Константин Богомолов сдул пыль со страниц средневекового романа
Ставя свой новый спектакль "Гаргантюа и Пантагрюэль" в Театре Наций (премьера состоялась только что в рамках фестиваля искусств "Черешневый лес"), Константин Богомолов решительно продекларировал полную аполитичность, сосредоточившись на телесности, справедливо полагая, что она и есть самая несвободная, самая репрессированная субстанция современного человека.
Все, кто ждал от нового спектакля Богомолова скандальных жестов и политических аллюзий, ничего такого в нем не найдут. Он заворожен звуками раблезианской речи, ее пассажами и периодами. Невероятные истории рождения Пантагрюэля, исторгнутого из материнского лона после огромного количества фекальных масс и съеденных животных, рассказываются тремя меланхоличными мужчинами. Главный рассказчик, то есть Рабле, подписавший первую книгу романа анаграммой собственного имени - Алькофрибас Назье.
Высоченный - в духе раблезианских гипербол - Сергей Епишев, постоянный соавтор всех капустников Богомолова, большую часть времени сидит у стола в черных очках слепца или стоит у микрофона, дразня бесстрастной интонацией профессора-зануды. В центре на диване - Виктор Вержбицкий (Пантагрюэль и не только), и Сергей Чонишвили, (его ученый друг Панург, и не только). Их рассказы порой похожи на лекции, а порой на лунатический бред, сопровождаемый монотонным и усыпляющим звуком.
Между тем раблезианские непристойности, одна экзотичней другой, заставляют зрителя испытывать на спектакле Театра Наций явный когнитивный диссонанс. Заторможенные ритмом они готовы дремать, но слова о гульфиках, спермосодержащих пазухах и субстанциях освобождённых кишечников не дают покоя, тревожат. Актеры точно в магическом трансе продолжают "пеленать" дикие и свободные раблезианские "колбаски" в меланхолические ученые диалоги, почти не соблазнившись представить их воочию, подогреть шоу (единственное, что всегда подводит Богомолова - это его неистребимое пристрастие к мюзик-холлу).
А между тем все, что говорится в спектакле, относится сегодня к области полузапретного.
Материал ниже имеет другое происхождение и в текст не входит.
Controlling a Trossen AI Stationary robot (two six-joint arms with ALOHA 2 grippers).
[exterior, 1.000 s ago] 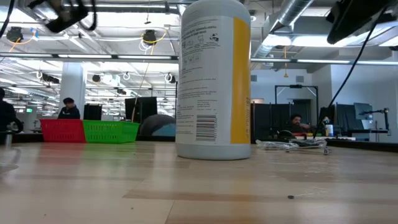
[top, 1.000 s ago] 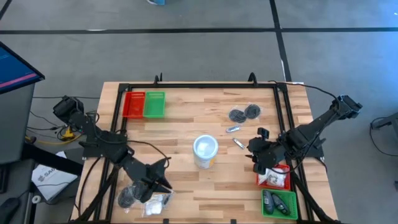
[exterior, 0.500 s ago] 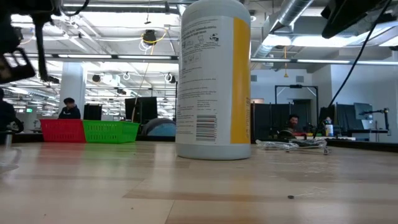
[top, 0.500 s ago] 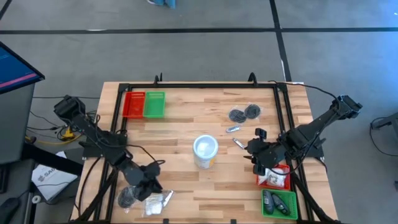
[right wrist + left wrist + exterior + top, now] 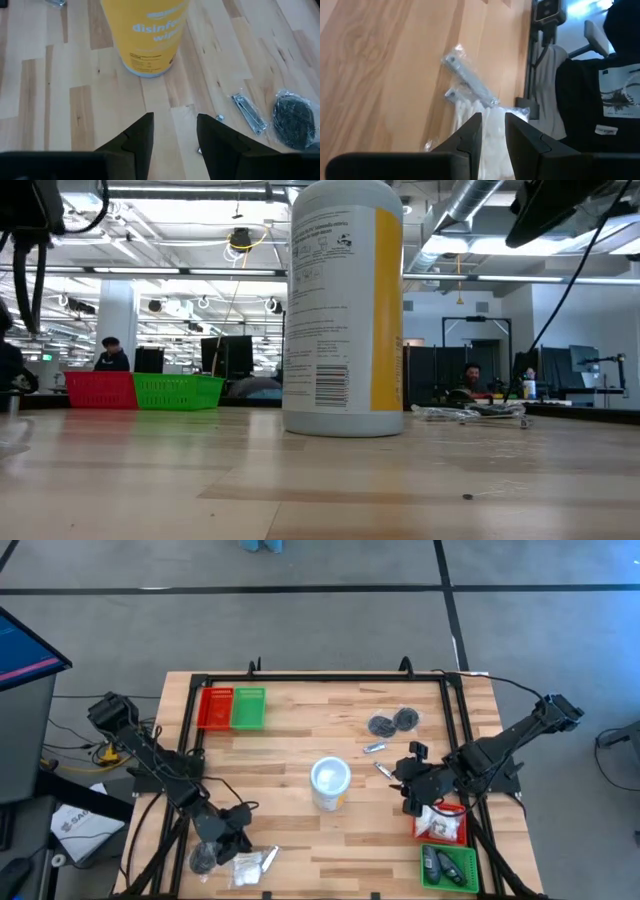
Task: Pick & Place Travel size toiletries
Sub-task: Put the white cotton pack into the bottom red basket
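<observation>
White crinkly sachets (image 5: 485,125): near table's front-left corner, under left gripper (image 5: 492,132), fingers narrowly parted, empty. Likely light, soft, slippery film; pinch bunched middle. Right gripper (image 5: 172,131): open, empty, near slim tube (image 5: 248,114).

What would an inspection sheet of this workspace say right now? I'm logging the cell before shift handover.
Surface: wooden table, bordered by a black frame.
Job's things: white sachets and a dark round piece at the near left corner; two dark round pieces and two slim tubes right of centre; more items fill the near right trays.
Clutter: wipes canister at centre; empty red and green trays at the far left.
Grippers: left gripper open over the sachets; right gripper open, facing the canister.
Cables: loose leads beside the left arm's base.
Surroundings: people at desks in the room behind.
</observation>
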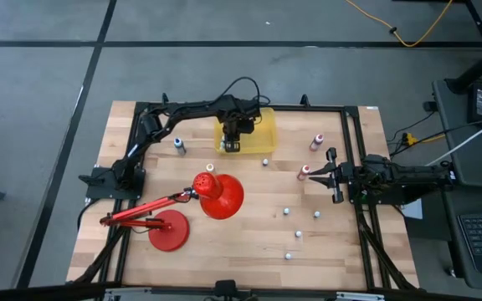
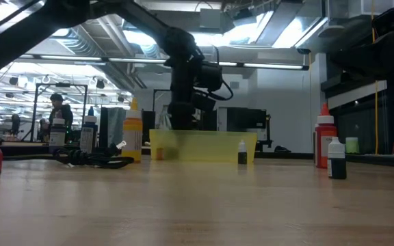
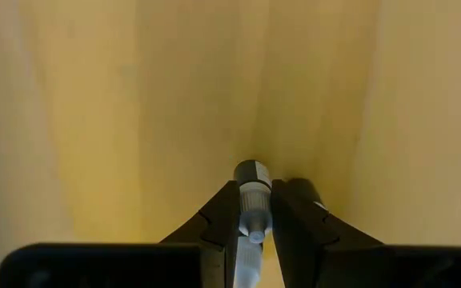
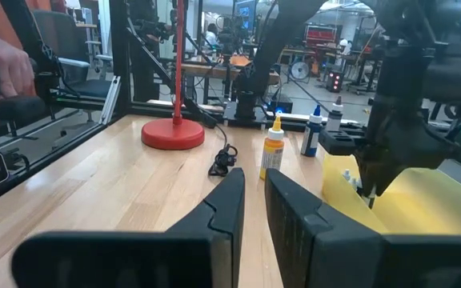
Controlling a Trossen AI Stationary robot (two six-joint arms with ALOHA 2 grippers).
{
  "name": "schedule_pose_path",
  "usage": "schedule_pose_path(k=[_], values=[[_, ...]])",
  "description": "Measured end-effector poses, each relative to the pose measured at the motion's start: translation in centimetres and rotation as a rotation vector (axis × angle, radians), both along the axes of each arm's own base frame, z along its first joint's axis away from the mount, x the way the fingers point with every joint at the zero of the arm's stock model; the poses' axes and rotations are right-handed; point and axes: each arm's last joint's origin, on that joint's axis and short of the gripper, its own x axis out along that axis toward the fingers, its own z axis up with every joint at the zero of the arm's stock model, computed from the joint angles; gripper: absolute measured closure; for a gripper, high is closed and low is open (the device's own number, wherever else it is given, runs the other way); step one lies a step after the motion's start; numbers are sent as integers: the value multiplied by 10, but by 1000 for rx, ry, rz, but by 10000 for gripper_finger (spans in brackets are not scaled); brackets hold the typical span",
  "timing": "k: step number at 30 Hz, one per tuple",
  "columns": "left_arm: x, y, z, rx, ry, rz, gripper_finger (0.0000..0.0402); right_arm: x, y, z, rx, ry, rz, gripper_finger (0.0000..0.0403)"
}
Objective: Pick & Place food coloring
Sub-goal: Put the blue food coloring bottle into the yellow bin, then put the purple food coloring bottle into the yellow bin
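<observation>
My left gripper [image 1: 233, 144] reaches down from above into the translucent yellow bin [image 1: 262, 134], shut on a tiny food coloring bottle [image 3: 252, 200] with a white cap and a dark end. Other tiny bottles stand on the table: a blue one [image 1: 178, 146], a pink one [image 1: 316, 142], a red one [image 1: 305, 173], and several white-capped ones [image 1: 298, 235] toward the near right. My right gripper [image 4: 254, 200] waits at the table's right side, level and pointing left, fingers nearly together and holding nothing. My left gripper pinches the small bottle between its two fingers [image 3: 222, 216], on the white cap part [image 3: 251, 210]. It comes from above, pointing down into the bin. The bottle's dark end [image 3: 252, 171] sticks out past the fingertips toward the yellow bin floor; whether it touches the floor I cannot tell.
A red desk lamp [image 1: 216, 194] with a round base [image 1: 167, 230] lies across the table's near left. The bin's walls [image 2: 204, 145] surround my left gripper. Bare wood lies between the lamp and the right-hand bottles. People and benches show in the room beyond.
</observation>
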Motion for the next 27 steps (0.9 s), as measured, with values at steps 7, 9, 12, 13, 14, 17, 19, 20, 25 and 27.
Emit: schedule_pose_path(k=[7, 9, 12, 13, 14, 17, 19, 20, 25, 27], values=[[-2, 0, -1, 6, 24, 1, 336, 0, 0, 0, 0, 0, 0, 347], [-3, -1, -1, 16, 42, 2, 329, 0, 0, 0, 0, 0, 0, 347], [-4, 0, 0, 30, 54, 5, 318, 0, 0, 0, 0, -1, 0, 347], [-4, 0, 0, 30, 56, 5, 314, 0, 0, 0, 0, 0, 0, 347], [-4, 0, 1, 30, 55, 5, 311, 0, 0, 0, 0, 0, 0, 347], [-3, 0, 11, 42, 32, 5, 301, 0, 0, 0, 0, 0, 0, 347], [-1, 1, 20, 55, 4, 8, 293, 0, 0, 0, 0, 0, 0, 347], [0, 2, 24, 60, -10, 26, 289, 0, 0, 0, 0, 0, 0, 347], [1, 4, 51, 126, -108, 210, 263, 0, 0, 0, 0, 0, 0, 347], [-2, 6, 61, 156, -132, 292, 246, 0, 0, 0, 0, 0, 0, 347]])
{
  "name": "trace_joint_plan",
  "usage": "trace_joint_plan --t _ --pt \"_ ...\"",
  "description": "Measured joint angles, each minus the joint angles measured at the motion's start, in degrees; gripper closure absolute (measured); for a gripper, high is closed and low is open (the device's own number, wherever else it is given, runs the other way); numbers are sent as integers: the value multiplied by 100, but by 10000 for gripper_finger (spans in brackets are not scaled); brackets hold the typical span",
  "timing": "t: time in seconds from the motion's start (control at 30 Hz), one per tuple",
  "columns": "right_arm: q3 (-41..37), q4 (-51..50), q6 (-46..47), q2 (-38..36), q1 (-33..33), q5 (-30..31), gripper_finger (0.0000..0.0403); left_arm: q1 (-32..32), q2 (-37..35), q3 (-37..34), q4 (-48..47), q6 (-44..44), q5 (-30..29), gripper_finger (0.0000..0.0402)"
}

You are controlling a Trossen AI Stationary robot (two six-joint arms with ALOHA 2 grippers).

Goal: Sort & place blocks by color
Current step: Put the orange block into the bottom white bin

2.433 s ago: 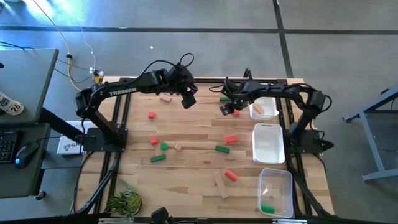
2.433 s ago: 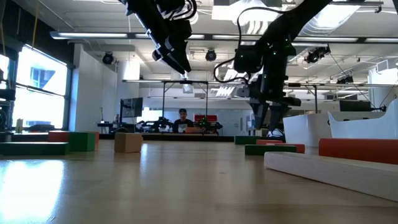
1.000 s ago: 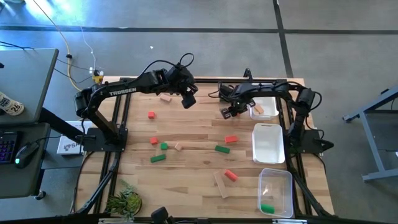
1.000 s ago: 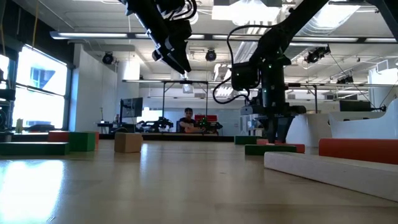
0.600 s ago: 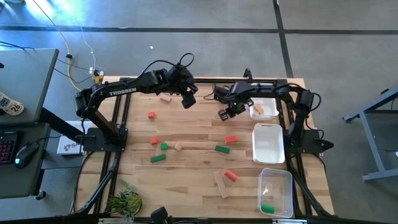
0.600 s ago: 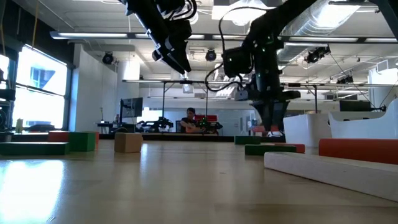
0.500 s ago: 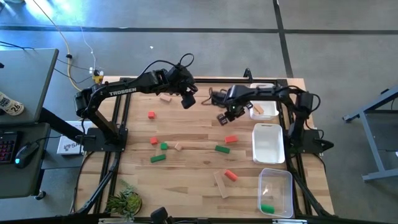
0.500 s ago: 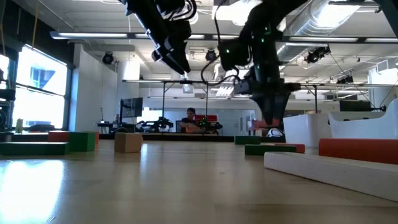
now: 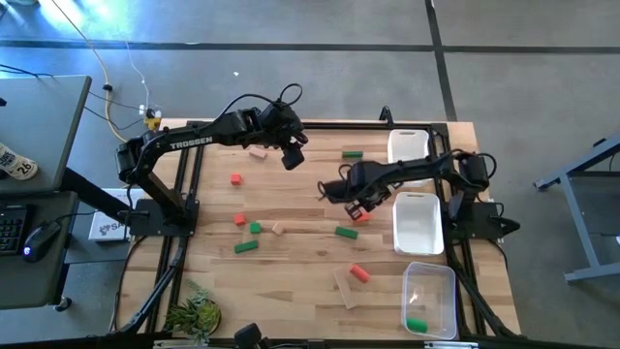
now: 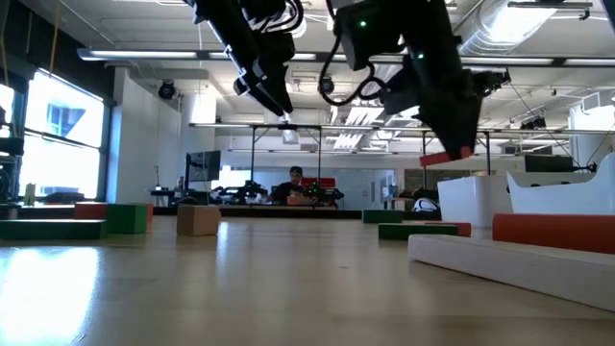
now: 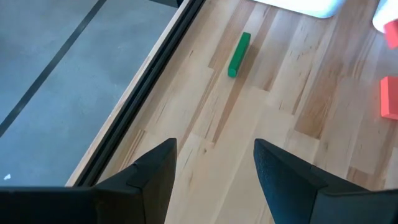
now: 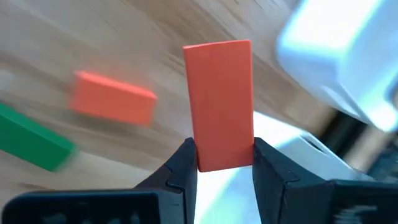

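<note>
Wooden plank table (image 9: 300, 247), dark frame along the far edge, grey floor around it. Low view looks level across the table into a large hall with ceiling lights; a person (image 10: 293, 185) sits far back behind the table.

Trays run down the right edge: white tray (image 9: 408, 145) at the far right corner, second white tray (image 9: 418, 225) mid-edge, clear tray (image 9: 430, 296) at the near right corner with a green block (image 9: 417, 324) lying in it.

Right gripper (image 9: 361, 203) sits right of centre, just beside the middle white tray, raised off the surface. Fingers clamped on a red block (image 12: 219, 102); right wrist view shows it standing up between the two fingers (image 12: 180, 168), pinched at its lower end. Low view shows the red block (image 10: 440, 159) well above the tabletop.

Left gripper (image 9: 292, 155) hangs over the far-centre area, fingers spread with nothing between them. A green bar (image 11: 239, 54) lies flat near the far edge, well apart from it.

Loose blocks on the table:
- tan block (image 9: 258, 152) near the far edge, just beside the left gripper
- red cube (image 9: 235, 178) left of centre
- red, green and tan pieces grouped mid-left (image 9: 254, 228)
- green bar (image 9: 346, 232) centre, near the right gripper
- red block (image 9: 359, 273) and long tan bar (image 9: 344, 287) toward the near edge
</note>
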Motion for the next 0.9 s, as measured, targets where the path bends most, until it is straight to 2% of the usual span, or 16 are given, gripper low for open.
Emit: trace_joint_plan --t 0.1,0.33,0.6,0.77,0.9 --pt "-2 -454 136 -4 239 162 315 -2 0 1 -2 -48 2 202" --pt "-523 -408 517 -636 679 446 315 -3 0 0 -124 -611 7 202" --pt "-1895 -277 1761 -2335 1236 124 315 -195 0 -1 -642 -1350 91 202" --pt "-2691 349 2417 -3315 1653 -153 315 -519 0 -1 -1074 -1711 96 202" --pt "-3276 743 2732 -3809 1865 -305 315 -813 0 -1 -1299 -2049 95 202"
Здесь не звучит мат, но фекалии, экскременты, потоки мочи, жизнь гульфиков и скрываемых в них яичек - все бесконечное разнообразие "материально-телесного низа", столь глубоко проанализированное в книге Михаила Бахтина о Рабле и народной культуре средневековья - вспоминаются здесь как на поминках, точно празднуя свою смерть.
И место этого оплакивания выбрано под стать - огромная, обитая красным бархатом гостиная не радует, но скорее пугает своим кровоподобным цветом, на фоне которого сидят стареющие Пантагрюэль и Панург, навеки отлученные от своей "карнавальной" телесности (художник Лариса Ломакина).
Женщины в этом мире возникают либо из смертного небытия (того, в котором пребывает умершая при "раблезианских" родах мать Пантагрюэля - Дарья Мороз), либо из лунатических видений. Так появляется на сцене "поющее лоно" в исполнении Александры Ребенок, чья дама зовется просто Тамарой: водрузившись на стул, она приоткрывает складки роскошного платья и устанавливает микрофон на уровне непристойной части тела, вслушиваясь в божественные звуки Casta Diva, льющиеся прямо оттуда.
Старость и смерть с их проявлениями - единственная область телесного, допущенная в этот мир.
Герой Вержбицкого - одновременно отец и сын, не успев родиться, становится старым и пребывает в философском оцепенении. Звучит "Темная ночь", и с этими звуками, знакомыми до боли, всплывает и подключается к разговору о телесности вся сложность завещанного нам отцовского мира, переводя разговор о теле из интимной памяти в память коллективную, где как никогда пылает вопрос о патриархальной фигуре отца-отечества и его наследии.
В финале говорится о том, что умерли все великаны, и чтобы продемонстрировать это, Сергей Епишев становится на колени. Так, на коленях, он и поет известный хит 80-х "Маленькая страна", ставя бравурно-горестную точку в меланхолическом спектакле.
Пародийная и освобождающая сила книги, казалось, навсегда осталась в "темном средневековье". Но стыдливая духовность новейших времен заставили Рабле вновь стать актуальным художником. Ведь его проповедь звучит сегодня оглушительно и опасно: "Насколько же запах вина соблазнительнее, пленительнее, восхитительнее, животворнее и тоньше, чем запах елея!"